Return each line of the listing that contains the string "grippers".
═════ Dataset excerpt
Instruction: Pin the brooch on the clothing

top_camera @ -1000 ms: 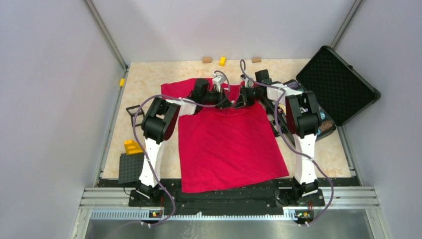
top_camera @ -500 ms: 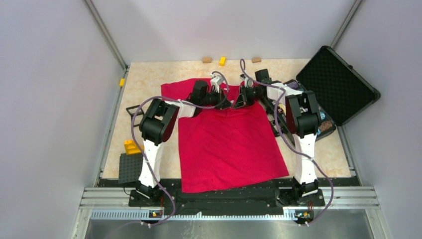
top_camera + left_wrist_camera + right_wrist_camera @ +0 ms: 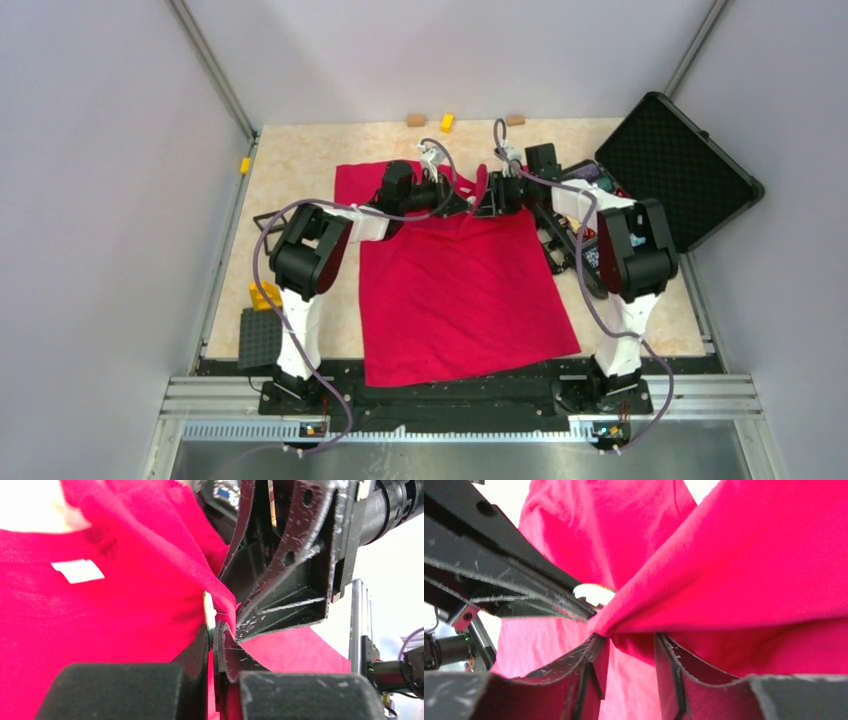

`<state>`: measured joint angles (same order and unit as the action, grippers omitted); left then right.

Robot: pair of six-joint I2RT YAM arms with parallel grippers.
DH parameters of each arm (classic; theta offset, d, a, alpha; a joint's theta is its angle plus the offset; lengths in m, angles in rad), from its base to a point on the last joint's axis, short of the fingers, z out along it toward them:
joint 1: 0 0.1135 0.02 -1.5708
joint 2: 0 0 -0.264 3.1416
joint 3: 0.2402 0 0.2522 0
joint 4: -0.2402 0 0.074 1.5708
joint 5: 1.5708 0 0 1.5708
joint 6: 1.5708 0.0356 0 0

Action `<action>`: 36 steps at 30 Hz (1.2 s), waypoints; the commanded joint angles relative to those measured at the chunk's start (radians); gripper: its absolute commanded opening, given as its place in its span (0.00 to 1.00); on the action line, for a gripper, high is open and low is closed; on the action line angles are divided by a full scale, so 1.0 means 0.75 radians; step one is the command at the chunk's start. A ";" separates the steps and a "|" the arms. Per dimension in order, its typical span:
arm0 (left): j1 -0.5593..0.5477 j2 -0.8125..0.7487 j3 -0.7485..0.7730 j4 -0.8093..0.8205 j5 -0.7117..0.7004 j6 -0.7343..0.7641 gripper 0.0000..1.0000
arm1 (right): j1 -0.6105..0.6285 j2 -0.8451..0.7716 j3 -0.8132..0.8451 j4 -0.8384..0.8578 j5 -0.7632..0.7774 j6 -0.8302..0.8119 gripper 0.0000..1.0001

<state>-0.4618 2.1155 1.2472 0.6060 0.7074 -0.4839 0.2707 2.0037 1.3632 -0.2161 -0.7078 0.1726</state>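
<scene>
When set against the overhead view of a second before, found the right gripper [image 3: 629,645] no longer clenched: fingers now parted, with a ridge of the red T-shirt [image 3: 460,290] running through the gap, resting against one finger and not squeezed by both. Found the right arm swung outward as well, toward the open black case [image 3: 680,170], and the left arm shifted a little at the elbow. Saw the collar drawn up into a small peak between the two wrists, above the flat body of the garment. Found the left gripper [image 3: 214,642] clamped tight on the brooch [image 3: 209,611], held edge-on and upright at the crest of that fold, pressed against the fabric just beside the right gripper's fingers, with the white neck label [image 3: 77,571] off to one side on the inner back of the collar. Could not confirm from any view a pin passed through the cloth or a clasp fastened, with the lower rim of the badge hidden between the pads. Judged the release as a letting-go of the fold, leaving the raised cloth to the left grip alone: either pinned and ready for testing, or liable to slip free. Judged the task near its end but not proven done.
</scene>
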 commanded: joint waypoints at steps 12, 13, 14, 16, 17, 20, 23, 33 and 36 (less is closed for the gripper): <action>-0.005 -0.160 -0.065 0.152 0.123 -0.071 0.00 | -0.013 -0.598 -0.580 0.512 0.132 -0.004 0.56; -0.003 -0.170 -0.071 0.150 0.129 -0.071 0.00 | -0.014 -0.627 -0.604 0.532 0.145 -0.004 0.56; -0.003 -0.178 -0.079 0.147 0.136 -0.072 0.00 | -0.014 -0.656 -0.638 0.564 0.154 -0.003 0.57; -0.004 -0.194 -0.090 0.145 0.152 -0.075 0.00 | -0.014 -0.705 -0.703 0.642 0.155 0.007 0.58; -0.004 -0.206 -0.099 0.145 0.159 -0.077 0.00 | -0.013 -0.723 -0.735 0.688 0.147 0.018 0.59; -0.003 -0.227 -0.119 0.152 0.178 -0.086 0.00 | -0.006 -0.759 -0.805 0.832 0.111 0.058 0.60; -0.004 -0.242 -0.138 0.168 0.192 -0.101 0.00 | 0.035 -0.745 -0.810 0.887 0.114 0.058 0.61; -0.004 -0.288 -0.177 0.183 0.212 -0.115 0.00 | 0.123 -0.575 -0.697 0.935 0.193 0.047 0.52; -0.004 -0.308 -0.190 0.170 0.177 -0.092 0.00 | 0.128 -0.550 -0.674 0.901 0.224 0.056 0.31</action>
<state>-0.4656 1.9617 1.1179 0.6796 0.8333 -0.5667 0.3561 1.5711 0.7959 0.4229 -0.5739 0.2119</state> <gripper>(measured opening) 0.025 0.416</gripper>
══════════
## Response area
`<state>`: measured joint angles (same order and unit as the action, grippers omitted); left then right.
Robot: pair of six-joint I2RT YAM arms with parallel grippers.

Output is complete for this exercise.